13th annual Municipal Finance Conference


13th annual Municipal Finance Conference


Four principles for reforming US disaster policy

Hurricane Ian destroyed homes in Florida residential area. Natural disaster and its consequences Photo: Shutterstock
Editor's note:

This is the first post in a series on reforming national disaster policy. This post outlines principles for reform, while the next in the series focuses on changes to the federal disaster declaration process.

This November marks the 35th anniversary of the signing of the Robert T. Stafford Disaster Relief and Emergency Assistance Act—the statute that enables the federal government to assist states and their residents after emergencies and major disasters. The act is the foundation for our national disaster policy, but its anniversary comes with some clouds overhead.

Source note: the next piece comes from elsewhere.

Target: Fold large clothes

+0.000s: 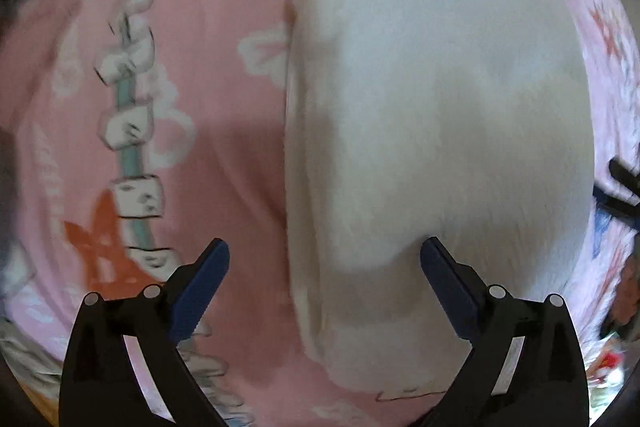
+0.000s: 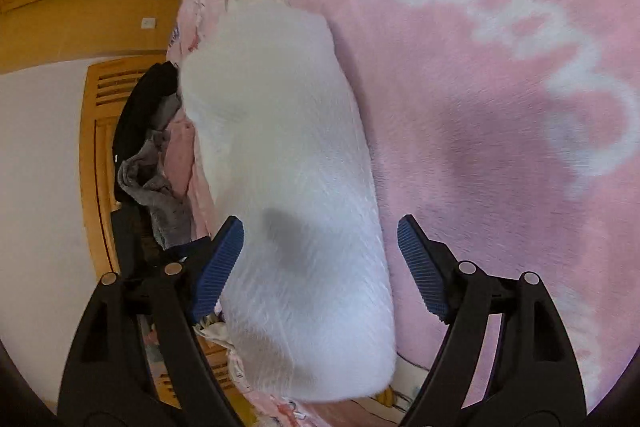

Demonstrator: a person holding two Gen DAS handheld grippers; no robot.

In the years since the Stafford Act’s passage, we have entered a new, quickening pace of natural disasters. Witness the hurricanes Katrina, Harvey, and Maria; Superstorm Sandy; and the Camp, Mendocino, Dixie, and August fires. The devastation these events caused mobilized our federal disaster system, but there have also been thousands of smaller yet just as personally devastating events that failed to garner national resources. In the last year alone, the federal government authorized 16 times as many presidential emergency declarations as in 1988, when the Stafford Act became law and the costs of damages were much lower on average.

Across all these cases, human suffering and irrecoverable damages fall through the cracks in the system. And there are many cracks; long-standing inequities such as racism and income disparities often translate into different rates of disaster assistance and vastly divergent outcomes.

Federal disaster responses do not fully prevent this pain. The focus on the trauma and heroism of relief and response obscures the benefits that can come from better shared preparedness in our neighborhoods and the physical mitigation of damages to our possessions, communities, and infrastructure.

Finally, the increasing frequency and magnitude of these disasters mean that federal assistance has also become unsustainable operationally. Federal coffers are tapped daily, government staff are burnt out, and communities are raised and rebuilt at a thoughtless pace. The system needs to be fixed.

As risk grows, major questions arise about why, when, and how the federal government intervenes. Thirty-five years after the Stafford Act, our current federal disaster system—stressed by climate change and continued development in high-risk areas—demands reform.

To that end, researchers at Brookings are introducing a series of briefs that seek to integrate ethical and operational principles into the key debates at the core of our federal disaster policy inertia. The goal is to get policymakers to speak to each other, find common ground on our national objectives, and get going on the critical work of policy reform. In this introductory piece, we define the four principles that we believe should be driving any disaster policy and program reform: equity, efficiency, effectiveness, and environmental value.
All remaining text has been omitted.